Las puertas se abrieron y ambos entraron.
– Yo también te eché de menos -reconoció Laurie. Consciente de que podía estar poniéndose en situación vulnerable, se sintió invadida por una embarazosa timidez y evitó mirarlo a los ojos.
– En la cancha de baloncesto me porté como un novato -añadió Jack-. No supe dar una a derechas.
– Lo siento -contestó Laurie, que enseguida lamentó haberlo dicho porque había sonado como si estuviera disculpándose cuando en realidad solo pretendía mostrarse comprensiva.
– Tal como había imaginado, el examen interno de mi caso se correspondió con lo que había conjeturado en cuanto a Síndrome de Muerte Infantil Repentina -comentó Jack para cambiar de tema. Saltaba a la vista que se sentía igualmente incómodo.
– ¿De verdad? -repuso Laurie.
– ¿Cómo te fue a ti? -preguntó Jack cuando el ascensor empezaba a subir-. Cuando me encontré con Janice me dijo que el tuyo era un caso parecido al de McGillin, así que le dije a Riva que seguramente te interesaría.
– Te lo agradezco -contestó Laurie-. Lo cierto es que lo quería.
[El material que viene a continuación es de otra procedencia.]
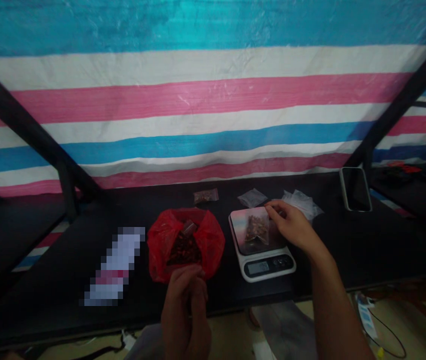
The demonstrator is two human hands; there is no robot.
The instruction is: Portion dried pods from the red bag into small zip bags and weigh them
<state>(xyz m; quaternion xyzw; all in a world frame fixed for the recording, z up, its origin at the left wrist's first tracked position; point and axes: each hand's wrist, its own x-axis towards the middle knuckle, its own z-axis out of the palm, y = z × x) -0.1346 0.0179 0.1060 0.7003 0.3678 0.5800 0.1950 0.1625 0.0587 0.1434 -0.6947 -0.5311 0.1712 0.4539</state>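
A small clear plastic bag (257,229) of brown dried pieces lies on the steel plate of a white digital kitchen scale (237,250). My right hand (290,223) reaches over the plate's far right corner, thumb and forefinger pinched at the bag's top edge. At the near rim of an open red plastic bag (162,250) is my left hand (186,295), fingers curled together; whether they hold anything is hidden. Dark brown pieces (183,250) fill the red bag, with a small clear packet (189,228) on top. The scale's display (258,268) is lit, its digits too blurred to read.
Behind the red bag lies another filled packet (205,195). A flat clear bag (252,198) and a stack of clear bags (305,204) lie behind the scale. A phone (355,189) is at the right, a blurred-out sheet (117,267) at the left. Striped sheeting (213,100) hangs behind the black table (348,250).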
Fue preocupantemente igual que el caso McGillin.
– ¿A qué te refieres con lo de «preocupante»?
– Estoy empezando a creer que tu comentario de ayer acerca de que la ciencia forense puede descubrir causas de la muerte distintas de las esperadas podía ser de aplicación a esto. Creo que puedo tener entre manos un caso de asesinato, una especie de caso Cromwell pero al revés. En otras palabras, que puedo haberme topado con un asesino múltiple. No puedo dejar de pensar en aquellos horribles asesinatos de los hospitales, especialmente los recientes de Nueva Jersey y Pennsylvania. -Laurie no tenía los mismos reparos en confesar sus sospechas a Jack que a Fontworth.
– ¡Caramba! Cuando hablaba de las sorpresas que nos depara la ciencia forense, lo hacía en general. No estaba sugiriendo nada que estuviera relacionado con tu caso.
– Pues yo pensé que sí.
Jack meneó la cabeza cuando las puertas del ascensor se abrieron en la planta baja.
– Pues no, para nada. Y debo decir que estás dando un salto muy grande al sospechar que el caso que me comentaste puede tratarse de un asesinato. ¿Cómo es posible que se te haya ocurrido? -Hizo un gesto a Laurie para que saliera primero.
– Porque en dos días llevo hechas las autopsias de dos individuos jóvenes y sanos que han muerto repentinamente y no presentan patología asociada alguna. ¡Ninguna!